▸ ACTIVITY: Print the lines below from the line with "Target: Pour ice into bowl" to the line with "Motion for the" exactly, keeping both ends, and print no pictures.

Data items

════════

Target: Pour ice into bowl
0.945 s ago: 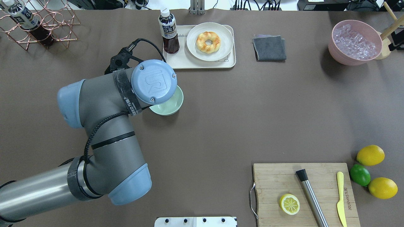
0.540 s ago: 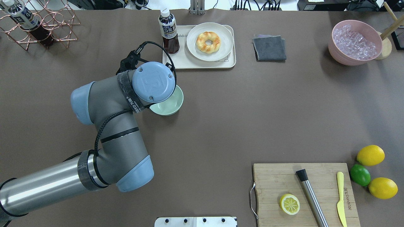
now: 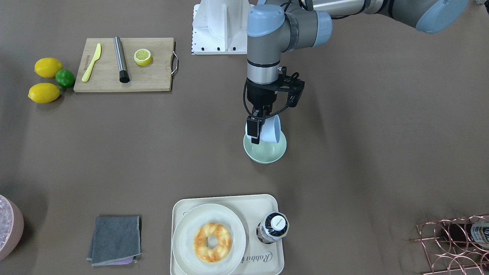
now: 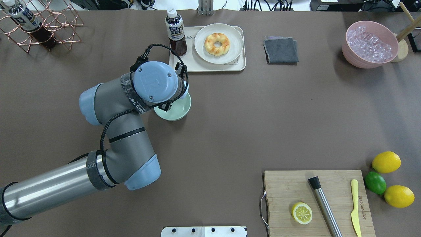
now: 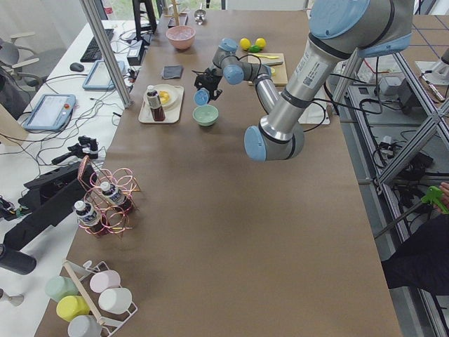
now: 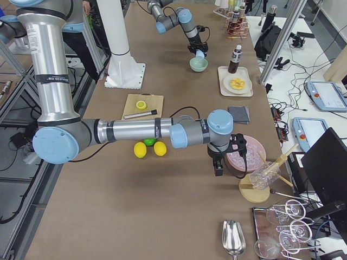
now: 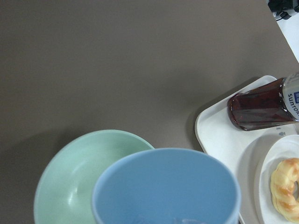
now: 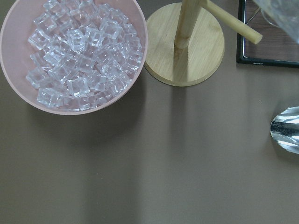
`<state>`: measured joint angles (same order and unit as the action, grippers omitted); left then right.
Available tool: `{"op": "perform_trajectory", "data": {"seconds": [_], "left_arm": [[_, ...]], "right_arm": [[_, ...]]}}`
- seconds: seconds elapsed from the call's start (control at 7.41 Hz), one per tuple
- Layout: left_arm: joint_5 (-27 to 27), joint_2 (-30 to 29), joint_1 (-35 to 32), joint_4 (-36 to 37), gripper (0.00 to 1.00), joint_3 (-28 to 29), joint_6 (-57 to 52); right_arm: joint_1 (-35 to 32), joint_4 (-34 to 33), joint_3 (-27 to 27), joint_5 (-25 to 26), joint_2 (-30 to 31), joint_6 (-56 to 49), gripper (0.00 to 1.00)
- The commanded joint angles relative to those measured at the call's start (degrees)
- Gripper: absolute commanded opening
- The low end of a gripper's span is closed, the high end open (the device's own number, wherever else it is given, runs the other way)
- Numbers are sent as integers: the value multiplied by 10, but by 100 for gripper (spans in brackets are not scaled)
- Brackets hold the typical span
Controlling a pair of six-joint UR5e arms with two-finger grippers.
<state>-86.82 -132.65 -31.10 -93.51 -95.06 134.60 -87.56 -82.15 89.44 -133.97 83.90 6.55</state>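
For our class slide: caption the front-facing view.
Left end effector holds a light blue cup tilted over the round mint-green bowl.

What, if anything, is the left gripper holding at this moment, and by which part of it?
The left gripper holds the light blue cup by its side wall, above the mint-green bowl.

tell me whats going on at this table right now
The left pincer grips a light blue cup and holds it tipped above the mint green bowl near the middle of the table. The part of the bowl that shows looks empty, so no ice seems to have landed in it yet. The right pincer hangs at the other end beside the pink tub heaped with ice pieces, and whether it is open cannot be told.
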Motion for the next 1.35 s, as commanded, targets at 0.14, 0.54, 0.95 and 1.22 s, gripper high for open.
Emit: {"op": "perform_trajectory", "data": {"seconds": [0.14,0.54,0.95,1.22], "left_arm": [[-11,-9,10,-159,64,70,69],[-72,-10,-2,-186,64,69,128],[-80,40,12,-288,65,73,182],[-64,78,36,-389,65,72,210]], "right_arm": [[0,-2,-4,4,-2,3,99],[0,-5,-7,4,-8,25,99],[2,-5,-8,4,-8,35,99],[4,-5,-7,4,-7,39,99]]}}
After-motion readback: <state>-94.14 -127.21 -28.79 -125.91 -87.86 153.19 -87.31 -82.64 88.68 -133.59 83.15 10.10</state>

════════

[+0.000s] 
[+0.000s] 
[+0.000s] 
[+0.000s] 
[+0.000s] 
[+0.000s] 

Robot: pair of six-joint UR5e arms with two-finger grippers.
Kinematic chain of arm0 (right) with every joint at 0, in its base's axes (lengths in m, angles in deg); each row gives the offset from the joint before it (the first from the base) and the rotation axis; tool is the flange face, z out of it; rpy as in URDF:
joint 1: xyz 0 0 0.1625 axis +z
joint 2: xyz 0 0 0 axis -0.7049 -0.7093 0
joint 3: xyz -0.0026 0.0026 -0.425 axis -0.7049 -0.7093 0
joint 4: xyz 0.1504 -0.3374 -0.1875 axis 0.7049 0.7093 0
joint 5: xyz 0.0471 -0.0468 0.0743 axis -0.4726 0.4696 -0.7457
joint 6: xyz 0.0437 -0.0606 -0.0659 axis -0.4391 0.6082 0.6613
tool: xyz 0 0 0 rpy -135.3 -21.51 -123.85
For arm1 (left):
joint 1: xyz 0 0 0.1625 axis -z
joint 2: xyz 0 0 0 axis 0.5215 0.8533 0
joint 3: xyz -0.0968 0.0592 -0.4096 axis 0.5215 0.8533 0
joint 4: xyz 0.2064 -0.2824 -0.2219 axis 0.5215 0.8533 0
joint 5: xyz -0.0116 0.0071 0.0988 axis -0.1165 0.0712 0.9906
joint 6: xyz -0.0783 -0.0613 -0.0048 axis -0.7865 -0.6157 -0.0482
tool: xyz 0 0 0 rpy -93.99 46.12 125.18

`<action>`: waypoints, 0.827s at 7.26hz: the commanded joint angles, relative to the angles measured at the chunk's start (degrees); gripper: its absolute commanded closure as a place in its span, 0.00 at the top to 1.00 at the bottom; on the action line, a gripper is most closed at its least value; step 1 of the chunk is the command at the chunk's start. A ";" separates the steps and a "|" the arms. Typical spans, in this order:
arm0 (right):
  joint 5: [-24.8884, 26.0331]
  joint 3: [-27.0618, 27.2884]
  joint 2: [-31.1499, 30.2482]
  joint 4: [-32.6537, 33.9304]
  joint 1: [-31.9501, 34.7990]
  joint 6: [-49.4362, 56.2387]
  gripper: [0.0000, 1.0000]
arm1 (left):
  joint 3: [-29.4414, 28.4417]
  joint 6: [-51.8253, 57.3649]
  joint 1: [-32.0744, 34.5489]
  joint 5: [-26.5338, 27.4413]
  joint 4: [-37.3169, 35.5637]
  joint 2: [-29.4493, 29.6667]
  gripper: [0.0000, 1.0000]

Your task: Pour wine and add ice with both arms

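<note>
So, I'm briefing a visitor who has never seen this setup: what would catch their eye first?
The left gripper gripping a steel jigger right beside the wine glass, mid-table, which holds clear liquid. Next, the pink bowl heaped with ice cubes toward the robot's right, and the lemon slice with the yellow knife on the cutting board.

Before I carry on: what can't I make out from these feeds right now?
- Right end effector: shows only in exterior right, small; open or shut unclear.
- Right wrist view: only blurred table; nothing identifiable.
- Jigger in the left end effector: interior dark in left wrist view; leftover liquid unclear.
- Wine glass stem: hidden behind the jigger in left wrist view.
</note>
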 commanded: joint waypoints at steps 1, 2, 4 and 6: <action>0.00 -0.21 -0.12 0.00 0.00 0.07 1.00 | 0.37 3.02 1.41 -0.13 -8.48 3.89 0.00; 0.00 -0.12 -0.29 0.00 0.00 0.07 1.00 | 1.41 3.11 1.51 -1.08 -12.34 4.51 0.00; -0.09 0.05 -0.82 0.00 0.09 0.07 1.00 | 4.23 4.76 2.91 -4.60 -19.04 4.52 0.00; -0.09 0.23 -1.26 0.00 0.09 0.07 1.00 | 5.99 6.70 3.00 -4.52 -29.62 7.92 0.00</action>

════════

▸ COMPLETED TASK:
Target: Pour ice into bowl
0.945 s ago: 
0.540 s ago: 
now: 
now: 
now: 
now: 
now: 
now: 
`<state>`: measured joint angles (same order and unit as the action, grippers omitted); left then right.
Available tool: `{"op": "perform_trajectory", "data": {"seconds": [_], "left_arm": [[_, ...]], "right_arm": [[_, ...]]}}`
- seconds: seconds elapsed from the call's start (control at 7.41 Hz), one per tuple
- Layout: left_arm: joint_5 (-27 to 27), joint_2 (-30 to 29), joint_1 (-35 to 32), joint_4 (-36 to 37), gripper (0.00 to 1.00), joint_3 (-28 to 29), joint_6 (-57 to 52); right_arm: joint_1 (-35 to 32), joint_4 (-34 to 33), joint_3 (-27 to 27), joint_5 (-25 to 26), joint_2 (-30 to 31), joint_6 (-56 to 49), gripper (0.00 to 1.00)
- The commanded joint angles relative to those measured at the call's start (degrees)
- Gripper: absolute commanded opening
- The low end of a gripper's span is closed, the high end open (the device's own number, wherever else it is given, runs the other way)
- Numbers are sent as integers: the value multiplied by 10, but by 100 for gripper (spans in brackets are not scaled)
- Brackets hold the typical span
Controlling a pair of six-joint UR5e arms with two-finger grippers.
<state>-86.82 -132.65 -31.10 -93.51 -95.06 134.60 -87.56 -82.15 89.44 -133.97 83.90 6.55</state>
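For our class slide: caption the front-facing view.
Left end effector holds a light blue cup tilted over the round mint-green bowl.

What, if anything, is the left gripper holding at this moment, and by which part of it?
The left gripper holds the light blue cup by its side wall, above the mint-green bowl.

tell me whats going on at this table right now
The left pincer grips a light blue cup and holds it tipped above the mint green bowl near the middle of the table. The part of the bowl that shows looks empty, so no ice seems to have landed in it yet. The right pincer hangs at the other end beside the pink tub heaped with ice pieces, and whether it is open cannot be told.
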Motion for the next 1.35 s, as commanded, targets at 0.14, 0.54, 0.95 and 1.22 s, gripper high for open.

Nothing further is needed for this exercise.